These are the key findings from a new report from The Edison Foundation, Electric Company Smart Meter Deployments Foundation for A Smart Energy Grid, published this week. The study reported the current levels of smart meter deployment, with future projections, as well as providing examples of how utilities are using the information provided by the two-way smart meters.
A total of 65 million smart meters were deployed by the end of 2015, covering more than 50% of US households, a figure which The Edison Foundation expects to increase to 70 million by the end of this year, before increasing to 90 million by 2020.
Smart Meter Installations in the U.S. Approach 70 Million; Projected to Reach 90 Million by 2020
And while there are a lot of smart meters out there, there are still some areas of the United States bereft of the new technology. Nevertheless, according to Edison, more than 30 of the largest electric companies in the country have fully deployed smart meters.

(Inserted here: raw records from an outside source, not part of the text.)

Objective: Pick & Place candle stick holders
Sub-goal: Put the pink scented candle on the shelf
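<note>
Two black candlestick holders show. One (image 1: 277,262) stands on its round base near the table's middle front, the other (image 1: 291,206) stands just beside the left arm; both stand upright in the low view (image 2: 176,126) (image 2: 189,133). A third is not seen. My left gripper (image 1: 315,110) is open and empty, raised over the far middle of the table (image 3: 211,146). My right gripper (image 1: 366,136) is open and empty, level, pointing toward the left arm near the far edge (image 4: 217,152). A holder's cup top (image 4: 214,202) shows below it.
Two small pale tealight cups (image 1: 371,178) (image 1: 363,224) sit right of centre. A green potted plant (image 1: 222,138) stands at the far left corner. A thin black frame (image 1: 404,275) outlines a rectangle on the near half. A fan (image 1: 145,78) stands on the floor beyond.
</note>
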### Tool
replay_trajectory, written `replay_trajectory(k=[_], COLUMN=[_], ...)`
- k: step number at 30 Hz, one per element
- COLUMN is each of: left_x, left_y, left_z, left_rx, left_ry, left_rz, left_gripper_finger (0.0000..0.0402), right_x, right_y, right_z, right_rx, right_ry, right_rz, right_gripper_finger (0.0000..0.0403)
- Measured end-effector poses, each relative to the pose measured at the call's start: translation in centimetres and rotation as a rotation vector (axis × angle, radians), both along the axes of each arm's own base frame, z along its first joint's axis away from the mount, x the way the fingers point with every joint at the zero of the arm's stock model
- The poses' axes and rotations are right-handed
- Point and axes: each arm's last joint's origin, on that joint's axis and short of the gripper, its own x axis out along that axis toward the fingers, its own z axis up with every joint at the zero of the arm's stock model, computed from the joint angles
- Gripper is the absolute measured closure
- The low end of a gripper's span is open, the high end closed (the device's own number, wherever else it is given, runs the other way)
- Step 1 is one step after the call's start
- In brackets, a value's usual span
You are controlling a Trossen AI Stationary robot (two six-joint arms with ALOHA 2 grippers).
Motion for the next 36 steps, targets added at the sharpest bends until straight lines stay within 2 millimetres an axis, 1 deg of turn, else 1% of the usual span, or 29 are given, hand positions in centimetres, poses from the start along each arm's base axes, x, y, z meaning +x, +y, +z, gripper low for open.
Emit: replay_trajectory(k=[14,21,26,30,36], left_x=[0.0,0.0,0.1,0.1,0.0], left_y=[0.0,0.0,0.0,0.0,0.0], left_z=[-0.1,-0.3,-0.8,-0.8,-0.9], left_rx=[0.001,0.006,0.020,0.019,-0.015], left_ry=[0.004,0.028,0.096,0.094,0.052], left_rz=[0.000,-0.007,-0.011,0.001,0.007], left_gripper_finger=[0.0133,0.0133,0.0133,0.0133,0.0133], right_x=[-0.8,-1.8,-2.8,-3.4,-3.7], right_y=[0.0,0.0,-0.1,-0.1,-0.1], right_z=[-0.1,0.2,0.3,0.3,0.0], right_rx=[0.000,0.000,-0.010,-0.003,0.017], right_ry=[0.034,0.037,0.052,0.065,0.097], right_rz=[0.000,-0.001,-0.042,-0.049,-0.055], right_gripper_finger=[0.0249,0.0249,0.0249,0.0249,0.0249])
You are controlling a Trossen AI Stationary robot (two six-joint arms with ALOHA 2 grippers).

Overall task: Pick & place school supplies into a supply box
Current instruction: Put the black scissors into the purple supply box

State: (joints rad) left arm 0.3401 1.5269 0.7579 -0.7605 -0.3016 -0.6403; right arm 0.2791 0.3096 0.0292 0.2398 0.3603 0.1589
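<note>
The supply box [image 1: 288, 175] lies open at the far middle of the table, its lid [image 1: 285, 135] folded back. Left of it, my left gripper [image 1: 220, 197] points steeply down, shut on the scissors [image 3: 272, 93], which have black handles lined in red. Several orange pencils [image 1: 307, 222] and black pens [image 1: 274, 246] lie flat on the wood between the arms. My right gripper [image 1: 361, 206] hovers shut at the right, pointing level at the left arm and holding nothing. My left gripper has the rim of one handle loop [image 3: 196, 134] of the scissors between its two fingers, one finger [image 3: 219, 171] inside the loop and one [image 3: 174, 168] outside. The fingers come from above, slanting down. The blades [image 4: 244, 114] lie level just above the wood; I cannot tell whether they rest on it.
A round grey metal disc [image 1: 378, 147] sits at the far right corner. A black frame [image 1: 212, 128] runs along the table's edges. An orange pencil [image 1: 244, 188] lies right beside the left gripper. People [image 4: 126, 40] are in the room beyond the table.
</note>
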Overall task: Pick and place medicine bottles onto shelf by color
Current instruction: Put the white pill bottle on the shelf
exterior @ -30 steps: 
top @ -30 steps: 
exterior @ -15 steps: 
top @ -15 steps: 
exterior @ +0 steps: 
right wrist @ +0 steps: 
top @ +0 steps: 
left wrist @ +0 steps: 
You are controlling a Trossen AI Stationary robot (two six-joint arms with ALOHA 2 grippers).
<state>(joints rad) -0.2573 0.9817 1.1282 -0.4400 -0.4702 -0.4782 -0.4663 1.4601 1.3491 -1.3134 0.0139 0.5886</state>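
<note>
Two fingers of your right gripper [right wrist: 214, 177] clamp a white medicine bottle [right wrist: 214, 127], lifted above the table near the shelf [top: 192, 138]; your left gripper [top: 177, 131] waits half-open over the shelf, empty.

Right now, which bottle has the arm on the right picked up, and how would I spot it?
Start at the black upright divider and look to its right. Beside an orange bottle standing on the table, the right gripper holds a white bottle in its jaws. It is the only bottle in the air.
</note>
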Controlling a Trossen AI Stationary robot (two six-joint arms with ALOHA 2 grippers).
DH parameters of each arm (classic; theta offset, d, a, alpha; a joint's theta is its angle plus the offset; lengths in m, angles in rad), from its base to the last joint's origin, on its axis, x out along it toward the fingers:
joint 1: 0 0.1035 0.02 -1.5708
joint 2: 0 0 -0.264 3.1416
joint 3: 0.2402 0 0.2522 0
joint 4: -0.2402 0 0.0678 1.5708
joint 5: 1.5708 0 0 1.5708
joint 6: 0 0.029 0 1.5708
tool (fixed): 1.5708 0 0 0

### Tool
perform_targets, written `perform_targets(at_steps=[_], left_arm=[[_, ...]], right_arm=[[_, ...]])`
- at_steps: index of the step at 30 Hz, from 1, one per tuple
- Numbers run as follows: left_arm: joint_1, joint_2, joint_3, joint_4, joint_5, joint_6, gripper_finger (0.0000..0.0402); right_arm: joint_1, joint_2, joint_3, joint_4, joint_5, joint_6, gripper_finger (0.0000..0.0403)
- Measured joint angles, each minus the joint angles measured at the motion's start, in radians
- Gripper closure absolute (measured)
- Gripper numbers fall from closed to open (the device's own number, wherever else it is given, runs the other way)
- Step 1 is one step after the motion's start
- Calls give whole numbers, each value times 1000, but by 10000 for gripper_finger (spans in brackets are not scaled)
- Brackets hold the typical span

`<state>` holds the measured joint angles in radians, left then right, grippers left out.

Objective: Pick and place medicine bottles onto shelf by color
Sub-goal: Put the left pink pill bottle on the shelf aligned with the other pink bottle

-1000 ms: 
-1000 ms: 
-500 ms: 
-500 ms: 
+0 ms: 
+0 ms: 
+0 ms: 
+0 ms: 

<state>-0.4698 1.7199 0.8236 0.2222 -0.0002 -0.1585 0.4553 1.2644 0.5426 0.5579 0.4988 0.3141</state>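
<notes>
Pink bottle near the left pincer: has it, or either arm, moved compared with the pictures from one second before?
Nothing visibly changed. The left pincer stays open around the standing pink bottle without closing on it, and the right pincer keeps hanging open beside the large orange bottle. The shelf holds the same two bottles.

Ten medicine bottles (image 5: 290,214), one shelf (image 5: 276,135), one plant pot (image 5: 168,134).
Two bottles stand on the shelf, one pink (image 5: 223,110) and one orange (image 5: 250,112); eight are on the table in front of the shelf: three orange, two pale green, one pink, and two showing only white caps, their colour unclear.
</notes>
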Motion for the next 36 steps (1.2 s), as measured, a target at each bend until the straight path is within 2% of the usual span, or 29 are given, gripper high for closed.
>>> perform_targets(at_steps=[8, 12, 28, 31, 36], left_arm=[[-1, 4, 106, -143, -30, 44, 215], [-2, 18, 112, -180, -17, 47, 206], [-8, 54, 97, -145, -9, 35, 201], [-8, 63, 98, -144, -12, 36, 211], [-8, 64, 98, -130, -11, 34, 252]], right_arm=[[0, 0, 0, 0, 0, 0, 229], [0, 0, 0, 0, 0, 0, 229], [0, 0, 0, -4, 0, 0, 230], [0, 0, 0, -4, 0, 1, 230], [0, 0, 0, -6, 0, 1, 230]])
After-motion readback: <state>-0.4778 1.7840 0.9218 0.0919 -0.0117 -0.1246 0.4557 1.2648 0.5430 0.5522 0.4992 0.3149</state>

Smart Meter Deployments by State 2015
Smart meters are the un-sexy face of energy efficiency technology, located somewhere probably undetected outside your house. Useful only when you need to work out where your fuse box is because something tripped, you’ll see this giant grey box-type thing with a digital display, shake your head, and go back inside. Except, smart meters are the next step forward for utilities to better respond to problems on the energy grid. As the authors of the report explain:
“The data from smart meters, when integrated with other enterprise data and systems — such as Geographic Information Systems (GIS), Customer Information Systems (CIS), Outage Management Systems (OMS), Distribution Management Systems (DMS), and/or Demand Response Management Systems (DRMS) — give electric companies “visibility” into the distribution grid that allows them to proactively solve problems.”
“We have made remarkable strides in our ability to monitor and manage the electric system today compared to just a few years ago,” explained Eric Silagy, President and CEO, FPL. “Thanks to smart grid technology, we have unprecedented visibility across the grid so we can more quickly detect and prevent many issues before they become problems for our customers.”